11. The method of claim 9, wherein processing the training image comprises performing a pixel analysis of the training image by utilizing computer vision.

12. The method of claim 9, wherein the comparing step comprises overlaying the training stress map onto the processed training image to compare the localization of the detected grain structure with a stress direction of the training stress map.

13. The method of claim 9, wherein the determining step comprises determining a creep probability based on the localization of the detected grain structure and a stress direction of the training stress map, and determining the multi-step predicted lifespan of the training component based on the creep probability.

14. A computing system for determining component predicted lifespan, the system comprising:

one or more processors; and

one or more non-transitory computer-readable media that collectively store instructions that, when executed by the one or more processors, cause the computing system to perform operations, the operations comprising:

obtaining an image of the component;

obtaining a stress map of the component, the stress map indicating areas of high stress and low stress in the component;

processing the image and the stress map of the component with a machine-learned model to generate, as an output of the machined-learned model, a predicted lifespan of the component.

15. The system of claim 14, wherein the predicted lifespan is at least one of a binary output of whether the component can survive another operational cycle, an integer output of a number of operational cycles the component can survive, or a probability density function.

16. The system of claim 14, wherein the image is one of a photograph, a video frame, a laser scan image, an x-ray scan image, a Laue orientation image, an electron channeling contrast image, or a three-dimensional scanned geometry.

17. The system of claim 14, wherein the operations further comprise:

obtaining, by the computing system, operational data associated with the component, the operation data including time data and temperature data; and

processing, by the computing system, the image, the stress map, and the operational data with the machine-learned model to generate, as the output of the machined-learned model, the predicted lifespan of the component.

18. The system of claim 14, wherein the machine-learned model was trained on a training dataset comprising training images of a plurality of training components.

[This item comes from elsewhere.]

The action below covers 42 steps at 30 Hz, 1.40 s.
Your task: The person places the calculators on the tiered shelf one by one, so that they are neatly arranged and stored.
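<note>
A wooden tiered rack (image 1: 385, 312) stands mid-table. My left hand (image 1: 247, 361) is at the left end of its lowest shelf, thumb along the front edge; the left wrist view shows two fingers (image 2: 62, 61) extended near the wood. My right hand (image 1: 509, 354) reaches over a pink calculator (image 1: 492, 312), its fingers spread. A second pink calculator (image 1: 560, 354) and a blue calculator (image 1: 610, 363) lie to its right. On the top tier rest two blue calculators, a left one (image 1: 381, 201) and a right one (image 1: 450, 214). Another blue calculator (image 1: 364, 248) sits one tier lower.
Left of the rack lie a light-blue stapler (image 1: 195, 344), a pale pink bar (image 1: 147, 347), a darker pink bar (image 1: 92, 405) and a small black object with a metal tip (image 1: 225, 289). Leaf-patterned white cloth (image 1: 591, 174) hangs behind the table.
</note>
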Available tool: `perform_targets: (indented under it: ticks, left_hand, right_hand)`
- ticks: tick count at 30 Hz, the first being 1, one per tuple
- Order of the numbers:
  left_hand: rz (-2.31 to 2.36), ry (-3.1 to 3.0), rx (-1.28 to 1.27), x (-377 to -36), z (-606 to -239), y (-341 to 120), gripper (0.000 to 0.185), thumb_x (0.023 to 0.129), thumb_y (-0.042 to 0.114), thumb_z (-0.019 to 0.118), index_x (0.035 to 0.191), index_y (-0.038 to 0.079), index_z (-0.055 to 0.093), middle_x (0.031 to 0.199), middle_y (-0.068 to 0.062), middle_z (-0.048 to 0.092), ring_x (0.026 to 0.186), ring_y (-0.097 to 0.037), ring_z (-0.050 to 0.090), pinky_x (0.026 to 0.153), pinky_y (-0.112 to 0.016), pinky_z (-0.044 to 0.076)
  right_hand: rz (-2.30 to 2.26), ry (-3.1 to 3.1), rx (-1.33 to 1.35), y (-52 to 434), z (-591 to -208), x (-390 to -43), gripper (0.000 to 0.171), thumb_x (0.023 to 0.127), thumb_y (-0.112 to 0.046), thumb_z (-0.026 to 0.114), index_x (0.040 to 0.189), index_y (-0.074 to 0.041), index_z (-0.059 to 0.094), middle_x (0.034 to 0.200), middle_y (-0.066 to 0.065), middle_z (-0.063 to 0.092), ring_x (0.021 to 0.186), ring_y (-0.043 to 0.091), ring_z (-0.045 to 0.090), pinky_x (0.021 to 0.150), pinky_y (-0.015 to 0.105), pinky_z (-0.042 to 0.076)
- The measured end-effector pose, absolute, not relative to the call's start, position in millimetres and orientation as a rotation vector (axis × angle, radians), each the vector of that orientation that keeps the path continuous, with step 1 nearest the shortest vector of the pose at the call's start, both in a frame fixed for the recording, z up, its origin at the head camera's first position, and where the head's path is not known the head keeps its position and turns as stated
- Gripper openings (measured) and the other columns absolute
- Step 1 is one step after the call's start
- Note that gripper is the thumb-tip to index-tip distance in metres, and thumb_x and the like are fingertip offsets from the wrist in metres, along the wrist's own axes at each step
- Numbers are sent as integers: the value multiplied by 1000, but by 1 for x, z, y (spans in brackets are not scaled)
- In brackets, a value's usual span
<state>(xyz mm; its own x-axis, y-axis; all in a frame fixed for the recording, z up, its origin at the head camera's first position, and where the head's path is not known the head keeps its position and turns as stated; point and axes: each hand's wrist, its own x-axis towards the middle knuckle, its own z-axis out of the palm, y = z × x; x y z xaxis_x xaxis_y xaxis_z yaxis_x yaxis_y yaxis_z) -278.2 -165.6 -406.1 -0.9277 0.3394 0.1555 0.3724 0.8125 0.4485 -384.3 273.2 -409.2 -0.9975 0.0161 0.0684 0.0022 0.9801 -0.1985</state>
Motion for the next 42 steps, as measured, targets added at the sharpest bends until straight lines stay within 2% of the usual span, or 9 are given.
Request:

19. The system of claim 14, wherein the machine-learned model is a first machine-learned model, and wherein the operations further comprise:

processing the image with a second machine-learned model to generate an enhanced image; and

processing, by the computing system, the enhanced image and the stress map of the component with the first machine-learned model to generate, as the output of the machined-learned model, the predicted lifespan of the component.

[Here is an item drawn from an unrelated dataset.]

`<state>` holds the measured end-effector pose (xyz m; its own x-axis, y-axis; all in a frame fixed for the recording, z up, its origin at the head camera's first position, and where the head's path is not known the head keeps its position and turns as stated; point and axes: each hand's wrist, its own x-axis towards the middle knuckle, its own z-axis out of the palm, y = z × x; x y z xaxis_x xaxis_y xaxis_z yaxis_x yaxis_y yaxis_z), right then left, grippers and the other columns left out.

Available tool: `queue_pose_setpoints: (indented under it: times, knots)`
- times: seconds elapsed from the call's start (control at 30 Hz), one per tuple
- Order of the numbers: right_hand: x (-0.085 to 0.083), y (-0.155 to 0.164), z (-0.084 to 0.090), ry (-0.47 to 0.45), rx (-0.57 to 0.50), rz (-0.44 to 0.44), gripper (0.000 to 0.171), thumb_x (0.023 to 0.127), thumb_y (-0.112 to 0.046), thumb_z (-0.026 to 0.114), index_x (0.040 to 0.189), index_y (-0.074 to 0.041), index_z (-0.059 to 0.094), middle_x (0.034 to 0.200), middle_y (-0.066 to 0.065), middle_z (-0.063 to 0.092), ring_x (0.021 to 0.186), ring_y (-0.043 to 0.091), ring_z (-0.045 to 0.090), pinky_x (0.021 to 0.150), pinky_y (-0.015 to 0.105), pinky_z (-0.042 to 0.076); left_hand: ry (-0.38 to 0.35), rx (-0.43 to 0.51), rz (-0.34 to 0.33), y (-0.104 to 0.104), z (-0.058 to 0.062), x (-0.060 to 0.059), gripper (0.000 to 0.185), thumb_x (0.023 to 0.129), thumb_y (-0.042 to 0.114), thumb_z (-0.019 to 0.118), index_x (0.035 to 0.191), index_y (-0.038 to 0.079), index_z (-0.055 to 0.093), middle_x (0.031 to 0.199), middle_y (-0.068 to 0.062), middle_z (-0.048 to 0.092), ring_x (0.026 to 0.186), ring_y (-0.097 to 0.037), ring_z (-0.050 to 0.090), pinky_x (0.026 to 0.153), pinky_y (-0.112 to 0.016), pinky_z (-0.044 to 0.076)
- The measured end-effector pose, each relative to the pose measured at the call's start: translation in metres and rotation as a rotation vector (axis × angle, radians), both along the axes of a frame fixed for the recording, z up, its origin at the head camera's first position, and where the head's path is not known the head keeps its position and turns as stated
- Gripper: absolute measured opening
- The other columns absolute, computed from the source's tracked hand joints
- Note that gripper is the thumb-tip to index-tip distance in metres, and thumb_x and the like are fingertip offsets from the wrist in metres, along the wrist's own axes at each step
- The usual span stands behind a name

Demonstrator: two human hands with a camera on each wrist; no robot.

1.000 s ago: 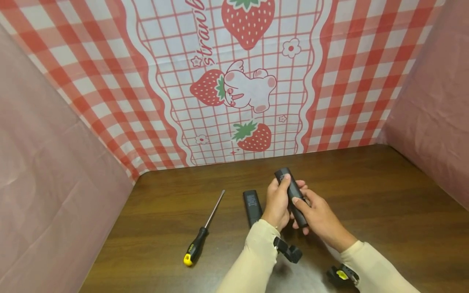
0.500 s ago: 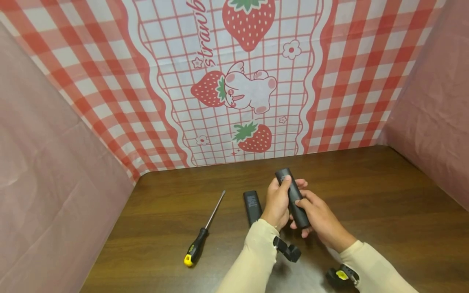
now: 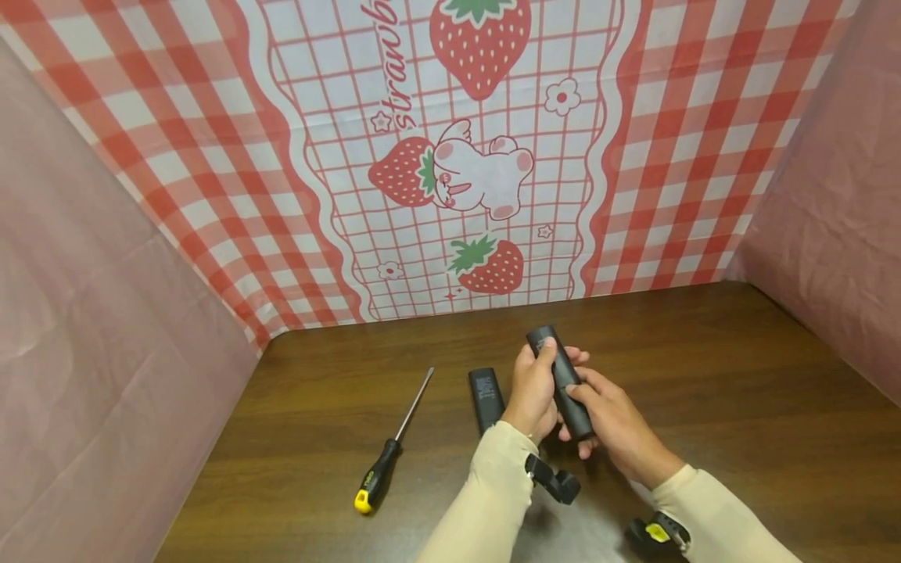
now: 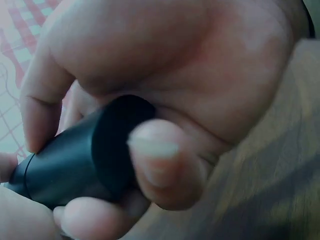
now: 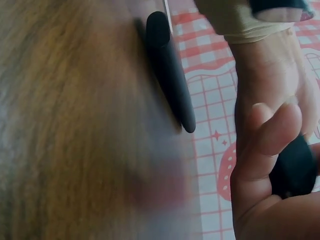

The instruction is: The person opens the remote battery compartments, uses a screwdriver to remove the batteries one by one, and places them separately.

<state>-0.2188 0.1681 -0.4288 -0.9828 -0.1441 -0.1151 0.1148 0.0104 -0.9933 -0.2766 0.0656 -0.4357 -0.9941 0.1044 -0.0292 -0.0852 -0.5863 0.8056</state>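
Observation:
Both hands hold a black remote control (image 3: 563, 379) just above the wooden table (image 3: 739, 391). My left hand (image 3: 533, 387) grips its upper part, thumb on top near the far end. My right hand (image 3: 611, 418) grips the lower end, index finger lying on its face. In the left wrist view the remote's (image 4: 80, 155) rounded end sits between curled fingers. The right wrist view shows my right hand (image 5: 270, 165) wrapped round the dark remote (image 5: 295, 167). A separate black cover piece (image 3: 485, 397) lies flat on the table left of the hands, also seen as the cover (image 5: 170, 70) in the right wrist view.
A screwdriver (image 3: 390, 446) with a black and yellow handle lies on the table at the left, shaft pointing away. A strawberry-print checked cloth (image 3: 450, 156) forms the back wall, with pink sheets (image 3: 105, 352) on both sides.
Both hands and the remote have barely shifted; the right index finger slid slightly along the remote's face.

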Motion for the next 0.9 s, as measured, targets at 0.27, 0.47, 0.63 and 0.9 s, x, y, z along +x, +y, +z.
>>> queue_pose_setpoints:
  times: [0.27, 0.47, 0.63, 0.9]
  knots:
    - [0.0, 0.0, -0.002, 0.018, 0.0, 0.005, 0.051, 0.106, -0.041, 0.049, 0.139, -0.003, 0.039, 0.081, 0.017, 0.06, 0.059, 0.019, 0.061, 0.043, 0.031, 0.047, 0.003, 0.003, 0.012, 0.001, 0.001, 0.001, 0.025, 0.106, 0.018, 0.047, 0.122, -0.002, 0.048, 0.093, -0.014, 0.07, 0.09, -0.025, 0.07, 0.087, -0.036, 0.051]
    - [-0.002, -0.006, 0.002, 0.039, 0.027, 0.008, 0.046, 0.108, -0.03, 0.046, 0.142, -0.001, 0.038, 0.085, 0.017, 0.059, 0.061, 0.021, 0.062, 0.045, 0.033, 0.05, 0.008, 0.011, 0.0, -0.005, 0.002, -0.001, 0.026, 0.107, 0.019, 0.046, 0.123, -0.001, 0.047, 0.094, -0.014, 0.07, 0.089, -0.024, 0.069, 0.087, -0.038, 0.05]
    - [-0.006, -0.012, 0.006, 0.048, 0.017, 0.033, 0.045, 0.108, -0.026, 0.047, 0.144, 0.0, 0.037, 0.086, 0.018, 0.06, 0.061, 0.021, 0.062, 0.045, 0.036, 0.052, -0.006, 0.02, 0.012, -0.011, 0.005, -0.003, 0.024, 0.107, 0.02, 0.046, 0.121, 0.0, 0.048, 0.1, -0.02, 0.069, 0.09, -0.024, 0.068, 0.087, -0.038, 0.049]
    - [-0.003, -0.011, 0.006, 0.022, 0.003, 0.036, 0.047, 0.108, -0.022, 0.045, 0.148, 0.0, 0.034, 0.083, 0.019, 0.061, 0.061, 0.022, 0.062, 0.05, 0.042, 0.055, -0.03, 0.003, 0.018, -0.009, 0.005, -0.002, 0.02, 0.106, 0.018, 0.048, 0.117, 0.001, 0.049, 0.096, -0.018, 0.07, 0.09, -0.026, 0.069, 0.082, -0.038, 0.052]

20. The method of claim 19, wherein the machine-learned model was trained on a training dataset comprising training images of a plurality of training components, training stress maps of the plurality of training components, and multi-step predicted lifespan of the plurality of training components, wherein the multi-step predicted lifespan for each training component of the plurality of training components is generated by the following operations:

processing the training image of the training component to detect a grain structure on the training component;

comparing the detected grain structure with the corresponding training stress map of the training component; and

determining based on a localization of the detected grain structure and the training stress map the multi-step predicted lifespan of the training component.